Regrettably we did not meet our goal of zero fatalities. Eighteen people were fatally injured while working at Rio Tinto managed operations this year, including ten lives that were lost when a helicopter crashed while travelling from our La Granja copper development in Peru, and two at Alcan Engineered Products operations. We have thoroughly investigated each of these incidents, and communicated and are continuing to act upon the lessons learned. We continue to provide support and counselling to the families impacted by these incidents.
Following application of the Rio Tinto safety definitions to the former Alcan statistics, Rio Tinto's combined 2007 all injury frequency rate (AIFR) baseline increased from 0.97 to 1.21 as of December 2007. Our AIFR for the enlarged Rio Tinto Group has improved by 21 per cent this year.
Similarly, as a result of the integration of Rio Tinto and Alcan data in 2007, our lost time injury frequency rate (LTIFR) baseline increased from 0.42 to 0.61. Our LTIFR for the enlarged Group improved by 18 per cent during 2008.
We met our 2003 to 2008 AIFR and LTIFR targets with a 53 per cent and 51 per cent reduction respectively (excluding former Alcan operations), compared to the 50 per cent reduction target. We also set revised AIFR and LTIFR improvement targets for 2007-2008 for the enlarged Group of 1.05 and 0.56 respectively. These were both met with year end rates of 0.95 and 0.50.
We understand that low injury rates do not mean that fatalities will not happen, and that we must actively manage the safety of all those who work on our sites - employees and contractors alike.
We have a number of initiatives to assist us in achieving our goals including:
- The Safety Leadership Development Programme, which aims at ensuring all levels of supervision understand what is expected of them while in a leadership role and why it is so important.
- The Semi Quantitative Risk Assessment (SQRA) process which identifies critical risks at a business by utilising historical data and input from a cross section of key personnel. All businesses are required to carry out an SQRA and action plans are in place for mitigating the critical risks.

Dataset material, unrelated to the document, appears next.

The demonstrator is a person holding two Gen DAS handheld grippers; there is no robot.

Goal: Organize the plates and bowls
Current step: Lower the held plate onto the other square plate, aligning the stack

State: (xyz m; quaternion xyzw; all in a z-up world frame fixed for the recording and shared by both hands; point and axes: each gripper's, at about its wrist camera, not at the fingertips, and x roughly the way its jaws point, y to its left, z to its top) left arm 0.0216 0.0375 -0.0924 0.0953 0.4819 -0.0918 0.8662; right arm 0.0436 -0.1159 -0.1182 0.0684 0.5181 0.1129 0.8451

- Our rigorous approach to process safety management, through our health, safety environment and quality management system, application of the SQRA approach for process safety hazard risk and control analysis, a process safety risk review programme, and the adoption of leading indicators for process safety management.
A gap analysis against Rio Tinto safety standards has been conducted at the former Alcan sites and the identified gaps are being addressed according to the level of risk.
In 2009 we will continue the focus on contractor management. A complete review will be conducted with internal and external benchmarking of best practice. The results will be used to formulate a strategy for creating a consistently high standard of contractor safety performance.